Don't include any picture when you restate the data word for word.

[Data extract — start]

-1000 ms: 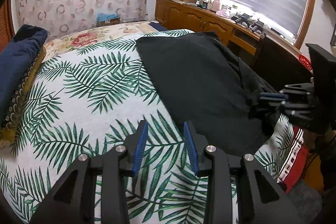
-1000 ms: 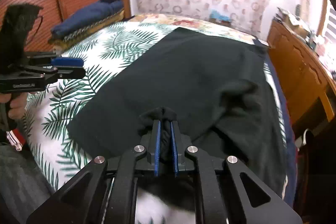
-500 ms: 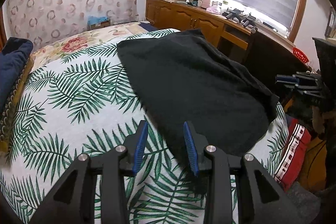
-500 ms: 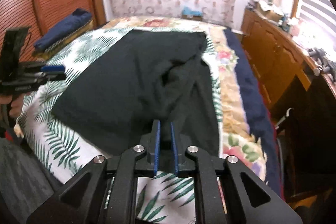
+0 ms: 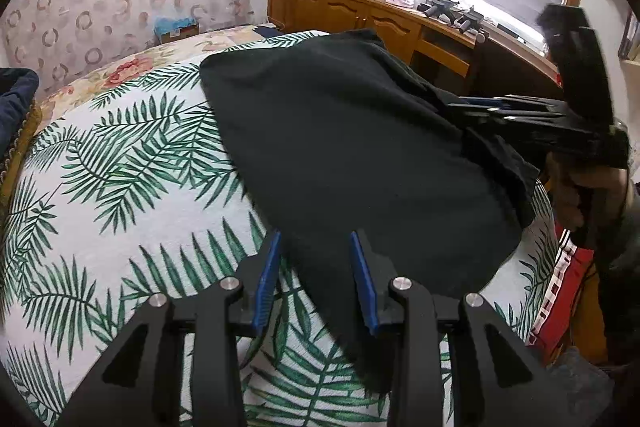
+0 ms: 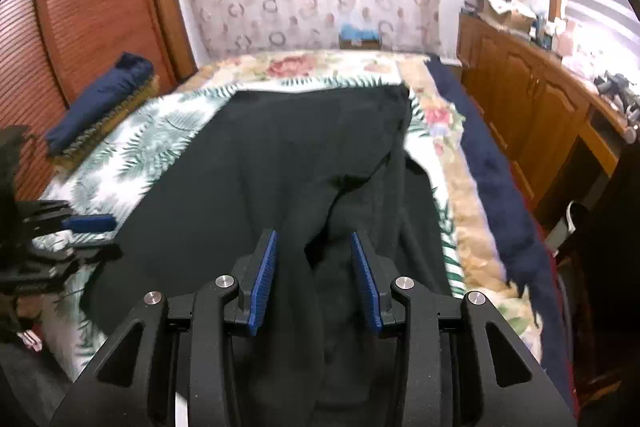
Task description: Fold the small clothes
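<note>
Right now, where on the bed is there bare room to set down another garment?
Free: the palm-leaf bedspread between the dark garment and the navy pillow, and the floral strip beyond the garment. Crowded: the garment's near edge, where the left gripper and right gripper work.

A dark green, soft-knit garment [image 6: 256,163] lies spread on the palm-leaf bedspread [image 5: 120,187], mostly flat, reaching toward twelve o'clock in the right wrist view. Its three o'clock edge is doubled over into a rumpled fold [image 6: 360,195], with loose creases at six o'clock.
</note>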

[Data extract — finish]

- Response to the exercise:
-1000 ms: 
-1000 ms: 
-500 ms: 
-500 ms: 
+0 ms: 
+0 ms: 
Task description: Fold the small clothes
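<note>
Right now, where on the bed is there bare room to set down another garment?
Free: the palm-leaf bedspread between the dark garment and the navy pillow, and the floral strip beyond the garment. Crowded: the garment's near edge, where the left gripper and right gripper work.

A dark green, soft-knit garment [image 6: 256,163] lies spread on the palm-leaf bedspread [image 5: 120,187], mostly flat, reaching toward twelve o'clock in the right wrist view. Its three o'clock edge is doubled over into a rumpled fold [image 6: 360,195], with loose creases at six o'clock.
</note>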

Nothing further remains in this exercise.